Dossieraggio, Renzi conferma il segreto di stato
Il Presidente del Consiglio ha confermato il segreto di stato sul caso che ha come protagonisti l‘ex capo del Sismi Nicolò Pollari e il suo collaboratore Pio Pompa
I “fatti di Via Nazionale”, una delle pagine più oscure della storia della Repubblica, sono ancora coperti dal “segreto di Stato”; l’ha confermato anche il Presidente del Consiglio Renzi. Prima di lui stessa cosa avevano fatto i precedenti primi ministri Romano Prodi, Silvio Berlusconi, Mario Monti ed Enrico Letta. Le indagini dei magistrati di Perugia, competenti sul caso che vede protagonisti Nicolò Pollari, ex capo del SISMI, e il suo collaboratore Pio Pompa, subiscono dunque una battuta d’arresto.
Pollari, infatti, dopo essere stato prosciolto dalle accuse sul sequestro dell’imam egiziano Abu Omar (sempre in virtù dell’apposizione del segreto di stato), qualche mese fa si è dovuto presentare nuovamente di fronte ai giudici del capoluogo umbro: l’accusa che pesava sul generale e sul suo collaboratore Pompa era quella di “peculato” e, nello specifico, di aver utilizzato informazioni, denaro e uomini dei servizi segreti “per scopi palesemente diversi” da quelli assegnati all’istituzione. Dopo una breve speranza, quindi, anche il gup Andrea Claudiani si dovrà arrendere al “non luogo a procedere”?
Il caso Pollari-Pompa è esploso nel 2006, quando i magistrati milanesi Armando Spataro e Nicola Piacente, mentre investigavano sulla ’“extraordinary rendition” di Abu Omar (rapito da uomini della CIA nel 2003), si sono imbattuti in una stazione del SISMI in Via Nazionale 230, a Roma. Il capo di “Via Nazionale” era Pio Pompa, collaboratore dell’intelligence sin dal 2001 e da, molto più tempo, “intimo” di Don Verzè – fedelissimo berlusconiano. Pompa aveva il compito di produrre e custodire dei dossier sui “nemici” dell’allora Presidente del Consiglio: si parla di oltre 200 magistrati di Milano, Roma, Palermo, Torino, più decine di giornalisti, politici, intellettuali.

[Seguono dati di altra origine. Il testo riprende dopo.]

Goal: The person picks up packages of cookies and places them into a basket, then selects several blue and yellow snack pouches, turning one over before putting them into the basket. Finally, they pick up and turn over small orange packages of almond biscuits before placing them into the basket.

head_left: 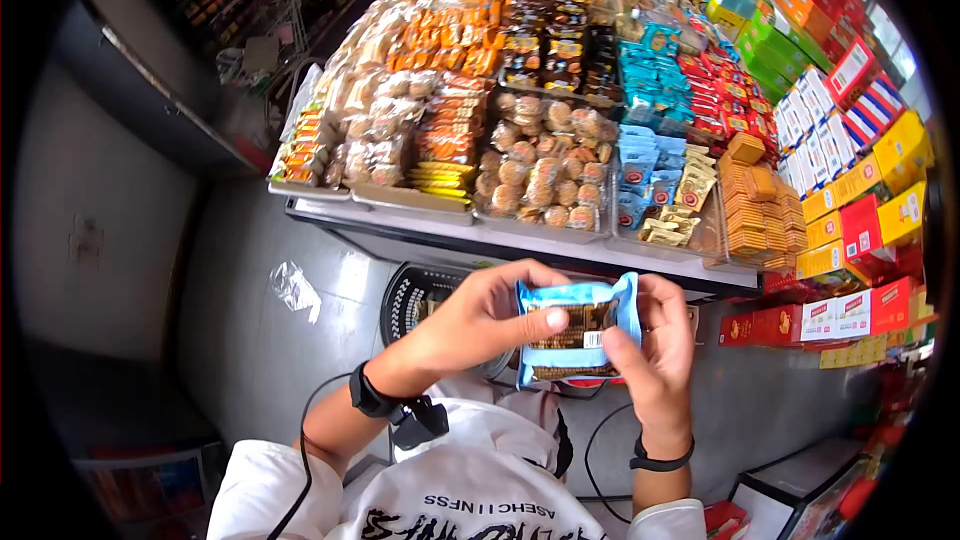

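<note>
Between my two hands is a light blue snack packet [567, 360] with a dark brown printed panel and a small white barcode. My left hand [485, 318] grips its left side, the thumb lying across the front. On the other side my right hand [662, 355] holds the right edge, its thumb pressing near the barcode. The fingers behind the packet are mostly hidden. Just beyond my hands, the display stand carries blue packets [637, 165] in a clear bin and round wrapped biscuits [545, 180] beside them.
A black basket [400, 305] stands on the floor, partly hidden behind my left arm. Crumpled clear plastic [293, 290] lies on the floor to the left. Stacked boxes [860, 235] line the right side. The stand's front edge [480, 237] runs across ahead of me.
</note>
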Demonstrator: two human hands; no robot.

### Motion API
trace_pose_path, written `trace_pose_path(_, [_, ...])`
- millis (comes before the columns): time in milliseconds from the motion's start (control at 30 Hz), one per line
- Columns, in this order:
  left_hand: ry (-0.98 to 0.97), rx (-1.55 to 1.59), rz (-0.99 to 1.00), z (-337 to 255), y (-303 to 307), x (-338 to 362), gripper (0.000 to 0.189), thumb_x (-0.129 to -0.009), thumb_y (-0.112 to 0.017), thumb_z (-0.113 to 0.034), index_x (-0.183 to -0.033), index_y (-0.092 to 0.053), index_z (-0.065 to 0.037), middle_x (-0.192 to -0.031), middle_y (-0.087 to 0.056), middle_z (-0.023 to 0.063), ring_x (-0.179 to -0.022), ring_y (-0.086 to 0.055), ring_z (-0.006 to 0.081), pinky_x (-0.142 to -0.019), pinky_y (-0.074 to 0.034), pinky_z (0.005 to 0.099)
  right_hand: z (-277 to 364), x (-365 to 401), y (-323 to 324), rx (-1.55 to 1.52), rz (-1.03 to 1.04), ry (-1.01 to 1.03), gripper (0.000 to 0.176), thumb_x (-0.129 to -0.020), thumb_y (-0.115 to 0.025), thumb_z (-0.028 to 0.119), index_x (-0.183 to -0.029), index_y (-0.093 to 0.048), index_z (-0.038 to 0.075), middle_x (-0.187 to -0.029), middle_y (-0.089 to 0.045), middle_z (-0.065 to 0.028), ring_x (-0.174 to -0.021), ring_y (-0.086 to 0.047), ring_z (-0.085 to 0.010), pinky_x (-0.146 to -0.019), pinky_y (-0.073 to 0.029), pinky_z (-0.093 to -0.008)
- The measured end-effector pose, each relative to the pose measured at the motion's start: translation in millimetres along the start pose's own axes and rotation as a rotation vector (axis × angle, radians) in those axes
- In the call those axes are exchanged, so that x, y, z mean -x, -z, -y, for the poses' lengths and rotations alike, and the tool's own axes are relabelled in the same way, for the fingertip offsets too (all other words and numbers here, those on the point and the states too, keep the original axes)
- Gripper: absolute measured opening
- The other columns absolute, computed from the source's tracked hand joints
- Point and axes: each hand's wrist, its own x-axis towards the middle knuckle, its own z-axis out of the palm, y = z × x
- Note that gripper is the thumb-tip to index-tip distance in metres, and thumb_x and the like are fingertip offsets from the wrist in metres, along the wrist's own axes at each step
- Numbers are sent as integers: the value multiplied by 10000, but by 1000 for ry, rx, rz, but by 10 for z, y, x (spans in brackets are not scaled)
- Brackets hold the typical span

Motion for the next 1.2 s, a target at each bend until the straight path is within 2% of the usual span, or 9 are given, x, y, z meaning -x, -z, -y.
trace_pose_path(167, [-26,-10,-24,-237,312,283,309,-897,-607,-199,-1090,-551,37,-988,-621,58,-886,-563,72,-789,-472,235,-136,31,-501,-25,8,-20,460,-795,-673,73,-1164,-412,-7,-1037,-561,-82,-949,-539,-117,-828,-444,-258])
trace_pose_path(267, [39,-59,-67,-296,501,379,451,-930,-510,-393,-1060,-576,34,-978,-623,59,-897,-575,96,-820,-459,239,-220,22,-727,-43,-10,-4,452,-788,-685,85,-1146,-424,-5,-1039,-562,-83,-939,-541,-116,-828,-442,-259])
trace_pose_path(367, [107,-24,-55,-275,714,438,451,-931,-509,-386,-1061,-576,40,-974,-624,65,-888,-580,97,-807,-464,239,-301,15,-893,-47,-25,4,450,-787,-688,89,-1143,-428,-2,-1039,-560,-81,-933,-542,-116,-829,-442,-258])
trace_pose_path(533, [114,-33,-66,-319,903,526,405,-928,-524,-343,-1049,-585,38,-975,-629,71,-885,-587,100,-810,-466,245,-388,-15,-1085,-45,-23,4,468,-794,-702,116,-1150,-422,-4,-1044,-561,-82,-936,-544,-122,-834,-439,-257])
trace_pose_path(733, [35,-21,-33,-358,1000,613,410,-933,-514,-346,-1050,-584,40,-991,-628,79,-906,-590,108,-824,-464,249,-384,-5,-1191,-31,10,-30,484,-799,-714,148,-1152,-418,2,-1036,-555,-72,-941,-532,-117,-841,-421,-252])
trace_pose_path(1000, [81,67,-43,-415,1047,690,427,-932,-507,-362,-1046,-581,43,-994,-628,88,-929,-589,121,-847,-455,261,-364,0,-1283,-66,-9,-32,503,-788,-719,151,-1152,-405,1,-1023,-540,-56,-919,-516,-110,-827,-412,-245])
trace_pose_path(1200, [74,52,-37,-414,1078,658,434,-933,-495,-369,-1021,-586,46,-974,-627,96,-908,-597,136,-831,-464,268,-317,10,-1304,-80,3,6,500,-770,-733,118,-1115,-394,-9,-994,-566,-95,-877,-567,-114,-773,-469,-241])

Un primo processo su questi fatti era già finito nel nulla nel 2013, tra le altre cose perché in Italia non esiste il reato di dossieraggio, ma soprattutto perché Pollari e Pompa riuscirono a bloccare il procedimento invocando il segreto di stato: Carla Giangamboni, gup di Perugia, decretò il “non luogo a procedere”. Tuttavia, nel novembre 2014, la Cassazione ha dato ragione ad alcune vittime che avevano presentato ricorso. Il processo poteva ripartire. Ma come si è accennato prima, all’udienza del 29 aprile, Pollari ha opposto preventivamente il segreto di Stato a tutte le domande che Claudiani avrebbe voluto porre.
Le domande di Claudiani sono le stesse contenute nella lettera inviata al primo ministro per chiedere “conferma” sul segreto di Stato; Pollari si è ancora una volta trincerato dietro una lettera inviatagli da Giampiero Massolo, capo del DIS, il dipartimento informazioni per la sicurezza di Palazzo Chigi.
Il gup di Perugia si chiede per esempio “se le somme asseritamente erogate da Pompa Pio a Farina Renato (“agente Betulla”, nda) fossero di origine pubblica o privata o connesse ad operazioni di intelligence autorizzate dal Governo” e, quindi, oltre a quale fosse il nome del soggetto erogatore e titolare delle somme versate al Farina, si domanda chi le abbia materialmente consegnate, chi ne sia “il destinatario finale”; quale fosse la “finalità sottesa a tali erogazioni”.
Il 4 giugno, Renzi ha risposto al magistrato perugino: i “fatti di Via Nazionale” sono ancora compresi nella sfera di efficacia di segreti di Stato già vigenti. Renzi ne cita diversi: si va dal rapimento in Iraq di Agliana, Stefio, Cupertino e Quattrocchi al rapimento di Simona Pari e Simona Torretta e a quello di Giuliana Sgrena, fino alle attività di contrasto al terrorismo dopo i fatti dell’11 settembre. Renzi, insomma, ha semplicemente proseguito la linea degli altri prima di lui. D’altra parte, i casi citati non hanno niente a che vedere con il caso Pollari-Pompa; come già aveva detto la Cassazione, ai fini della prosecuzione del processo, l’apposizione del segreto di stato è irrilevante. Tocca al gup di Perugia scegliere se il materiale agli atti è sufficiente per andare fino in fondo. Lo sapremo il 16 luglio.